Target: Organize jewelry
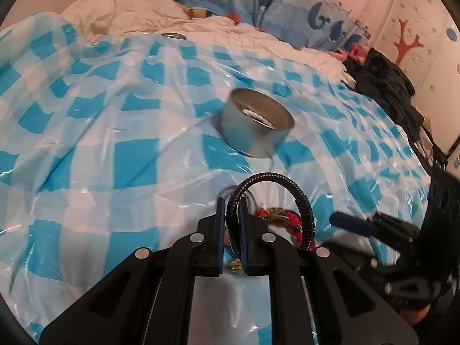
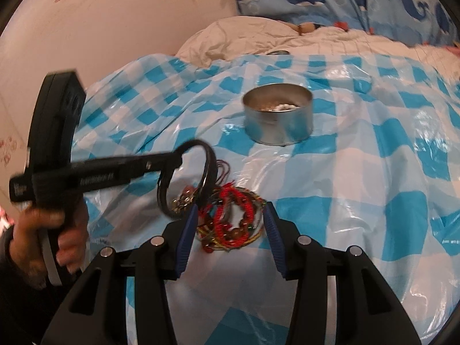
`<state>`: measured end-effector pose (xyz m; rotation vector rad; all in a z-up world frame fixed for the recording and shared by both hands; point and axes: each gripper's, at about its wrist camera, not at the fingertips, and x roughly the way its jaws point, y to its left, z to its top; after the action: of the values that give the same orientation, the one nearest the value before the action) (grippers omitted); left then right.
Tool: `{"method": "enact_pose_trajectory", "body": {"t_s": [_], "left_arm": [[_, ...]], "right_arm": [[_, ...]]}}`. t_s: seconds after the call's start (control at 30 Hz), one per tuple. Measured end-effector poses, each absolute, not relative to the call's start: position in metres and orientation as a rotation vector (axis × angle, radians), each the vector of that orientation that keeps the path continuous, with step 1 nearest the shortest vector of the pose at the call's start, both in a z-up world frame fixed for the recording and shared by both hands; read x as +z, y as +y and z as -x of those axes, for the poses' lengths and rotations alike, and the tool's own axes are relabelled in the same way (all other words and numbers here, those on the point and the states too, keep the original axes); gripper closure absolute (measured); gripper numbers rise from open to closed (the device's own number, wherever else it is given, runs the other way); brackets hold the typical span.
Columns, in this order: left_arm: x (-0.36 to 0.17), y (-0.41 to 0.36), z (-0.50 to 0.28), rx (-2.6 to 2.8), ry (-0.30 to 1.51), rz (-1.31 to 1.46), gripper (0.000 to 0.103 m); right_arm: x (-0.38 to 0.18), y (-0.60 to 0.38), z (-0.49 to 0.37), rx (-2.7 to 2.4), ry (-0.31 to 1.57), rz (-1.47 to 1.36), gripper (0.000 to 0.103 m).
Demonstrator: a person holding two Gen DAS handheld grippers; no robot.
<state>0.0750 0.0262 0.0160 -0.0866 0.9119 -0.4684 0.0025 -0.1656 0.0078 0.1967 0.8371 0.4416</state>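
Bracelet (image 1: 273, 192), black, is sitting pinched in the left gripper (image 1: 231, 210); red cords (image 2: 230, 215) are snagging it, risking dragging; right gripper (image 2: 231, 224) is gaping, empty.

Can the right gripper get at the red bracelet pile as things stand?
Probably yes. The right gripper is open, its fingers on either side of the bracelet pile, nothing between. The left gripper holds a black bangle just left of the pile, so clearance there looks tight.

Blue-and-white checked glossy sheet (image 2: 359, 172), silver metal tin (image 2: 278, 119) at centre, black braided bangle (image 1: 270, 198), red, gold and brown tangle of bracelets (image 2: 233, 221) near, cream quilt (image 2: 287, 43) far, blue whale-print pillow (image 2: 345, 3) far right.
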Motion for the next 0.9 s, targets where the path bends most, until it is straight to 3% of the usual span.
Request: {"method": "enact_pose_trajectory", "body": {"t_s": [0.27, 0.4, 0.53, 0.9], "left_arm": [[0.019, 0.033, -0.079, -0.442, 0.901, 0.106, 0.094], [0.020, 0.035, -0.080, -0.437, 0.899, 0.111, 0.094], [0.020, 0.036, -0.081, -0.437, 0.898, 0.111, 0.094], [0.020, 0.038, -0.082, -0.439, 0.896, 0.107, 0.094]], "right_arm": [[-0.003, -0.145, -0.009, 0.444, 0.860, -0.111, 0.060], [-0.009, -0.147, -0.011, 0.422, 0.900, -0.110, 0.081], [-0.008, -0.147, -0.009, 0.406, 0.901, -0.102, 0.091], [-0.005, -0.181, -0.012, 0.431, 0.894, -0.329, 0.093]]}}
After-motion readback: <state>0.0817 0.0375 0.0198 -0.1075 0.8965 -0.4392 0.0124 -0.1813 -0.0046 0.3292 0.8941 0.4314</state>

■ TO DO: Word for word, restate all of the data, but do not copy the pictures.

■ EXERCISE RESPONSE:
Target: Organize jewelry
`<state>`: measured end-effector pose (xyz m; rotation vector rad; all in a z-up world frame fixed for the recording and shared by both hands; point and axes: each gripper's, at about its wrist camera, not at the fingertips, and x roughly the way its jaws point, y to its left, z to its top; after the action: of the values that give the same orientation, the one nearest the value before the action) (grippers omitted); left then right.
Tool: `{"method": "enact_pose_trajectory", "body": {"t_s": [_], "left_arm": [[_, ...]], "right_arm": [[_, ...]]}}`. t_s: seconds after the call's start (control at 30 Hz), one per tuple. Measured end-effector poses, each absolute, not relative to the call's start: position in metres and orientation as a rotation vector (axis × angle, radians), each the vector of that orientation that keeps the path continuous, with step 1 nearest the shortest vector of the pose at the call's start, both in a z-up world frame fixed for the recording and shared by both hands; read x as +z, y as +y and z as -x of those axes, for the poses' lengths and rotations alike, and the tool's own axes are relabelled in the same way (all other words and numbers here, those on the point and the states too, keep the original axes); gripper closure absolute (measured); gripper numbers rise from open to closed (the device's own number, wherever else it is given, runs the other way); brackets hold the typical span.
Columns, in this order: left_arm: x (-0.36 to 0.17), y (-0.41 to 0.36), z (-0.50 to 0.28), rx (-2.6 to 2.8), ry (-0.30 to 1.51), rz (-1.31 to 1.46), gripper (0.000 to 0.103 m); right_arm: x (-0.38 to 0.18), y (-0.60 to 0.38), z (-0.49 to 0.37), rx (-2.7 to 2.4), ry (-0.31 to 1.57), rz (-1.47 to 1.36), gripper (0.000 to 0.103 m).
Demonstrator: a person holding two Gen DAS handheld grippers; no robot.
<state>0.0750 0.0262 0.0160 -0.0866 0.9119 -0.4684 0.0025 -0.1656 0.0078 0.1967 0.8371 0.4416</state>
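Bracelet (image 1: 273, 192), black, is sitting pinched in the left gripper (image 1: 231, 210); red cords (image 2: 230, 215) are snagging it, risking dragging; right gripper (image 2: 231, 224) is gaping, empty.

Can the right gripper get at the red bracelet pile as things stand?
Probably yes. The right gripper is open, its fingers on either side of the bracelet pile, nothing between. The left gripper holds a black bangle just left of the pile, so clearance there looks tight.

Blue-and-white checked glossy sheet (image 2: 359, 172), silver metal tin (image 2: 278, 119) at centre, black braided bangle (image 1: 270, 198), red, gold and brown tangle of bracelets (image 2: 233, 221) near, cream quilt (image 2: 287, 43) far, blue whale-print pillow (image 2: 345, 3) far right.
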Motion for the next 0.9 s, targets where the path bends most, until it is straight to 3% of the usual span.
Request: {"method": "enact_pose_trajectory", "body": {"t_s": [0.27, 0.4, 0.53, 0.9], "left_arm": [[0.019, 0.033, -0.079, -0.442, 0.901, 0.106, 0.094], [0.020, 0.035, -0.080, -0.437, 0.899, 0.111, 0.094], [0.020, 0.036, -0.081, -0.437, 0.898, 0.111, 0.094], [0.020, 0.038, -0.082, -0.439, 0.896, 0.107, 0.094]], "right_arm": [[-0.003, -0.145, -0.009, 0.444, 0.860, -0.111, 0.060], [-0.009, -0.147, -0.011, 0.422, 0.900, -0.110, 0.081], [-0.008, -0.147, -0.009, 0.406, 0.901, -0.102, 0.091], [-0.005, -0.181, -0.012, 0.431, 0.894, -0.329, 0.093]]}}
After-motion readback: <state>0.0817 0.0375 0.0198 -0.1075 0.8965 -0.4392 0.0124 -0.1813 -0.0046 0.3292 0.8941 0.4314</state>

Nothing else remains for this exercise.